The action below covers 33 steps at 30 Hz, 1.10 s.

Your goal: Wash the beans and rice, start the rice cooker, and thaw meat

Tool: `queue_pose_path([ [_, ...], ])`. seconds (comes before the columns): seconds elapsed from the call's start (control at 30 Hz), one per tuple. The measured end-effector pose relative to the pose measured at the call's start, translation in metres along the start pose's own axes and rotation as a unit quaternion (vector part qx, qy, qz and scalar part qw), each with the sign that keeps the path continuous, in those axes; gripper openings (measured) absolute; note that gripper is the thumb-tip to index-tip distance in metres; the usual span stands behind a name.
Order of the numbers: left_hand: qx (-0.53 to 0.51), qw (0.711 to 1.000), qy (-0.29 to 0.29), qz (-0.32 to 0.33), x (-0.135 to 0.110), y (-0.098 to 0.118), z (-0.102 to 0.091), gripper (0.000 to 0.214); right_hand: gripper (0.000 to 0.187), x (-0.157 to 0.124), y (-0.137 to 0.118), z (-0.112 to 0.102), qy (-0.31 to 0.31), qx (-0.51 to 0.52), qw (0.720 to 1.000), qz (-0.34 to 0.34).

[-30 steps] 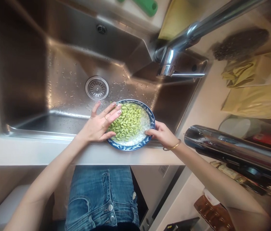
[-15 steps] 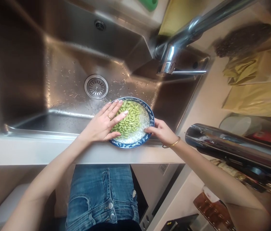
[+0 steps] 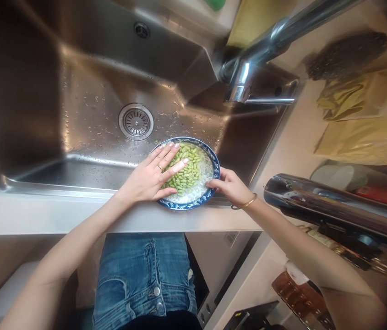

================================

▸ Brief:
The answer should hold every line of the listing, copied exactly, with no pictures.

▸ Answer to the exercise:
The action below covers 33 steps at 30 Hz, 1.10 s.

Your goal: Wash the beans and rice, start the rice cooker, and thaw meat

Tool: `queue_pose_path([ [_, ...], ])`. seconds (comes before the columns): seconds elapsed from the call's start (control at 30 Hz), one per tuple. The measured end-effector pose relative to the pose measured at the call's start, translation in metres along the start pose's own axes and rotation as a unit quaternion (vector part qx, qy, qz and scalar part qw), each with the sign that keeps the path continuous, in those axes; gripper openings (measured) absolute; note that gripper is the thumb-tip to index-tip distance in metres; the usual span stands behind a name.
Order of the numbers: left_hand: qx (-0.53 to 0.51), qw (0.711 to 1.000), qy (-0.29 to 0.29), qz (-0.32 to 0.33), x (-0.135 to 0.110), y (-0.098 to 0.118), z (-0.102 to 0.091), gripper (0.000 to 0.214); right_hand: gripper (0.000 to 0.187), x (-0.157 to 0.124), y (-0.137 to 0.118), z (-0.112 to 0.102), qy (-0.31 to 0.31), qx (-0.51 to 0.52), qw (0.720 to 1.000), qz (-0.34 to 0.34).

[-30 steps] 
[-15 steps] 
[+0 steps] 

This exercise calls for no further output.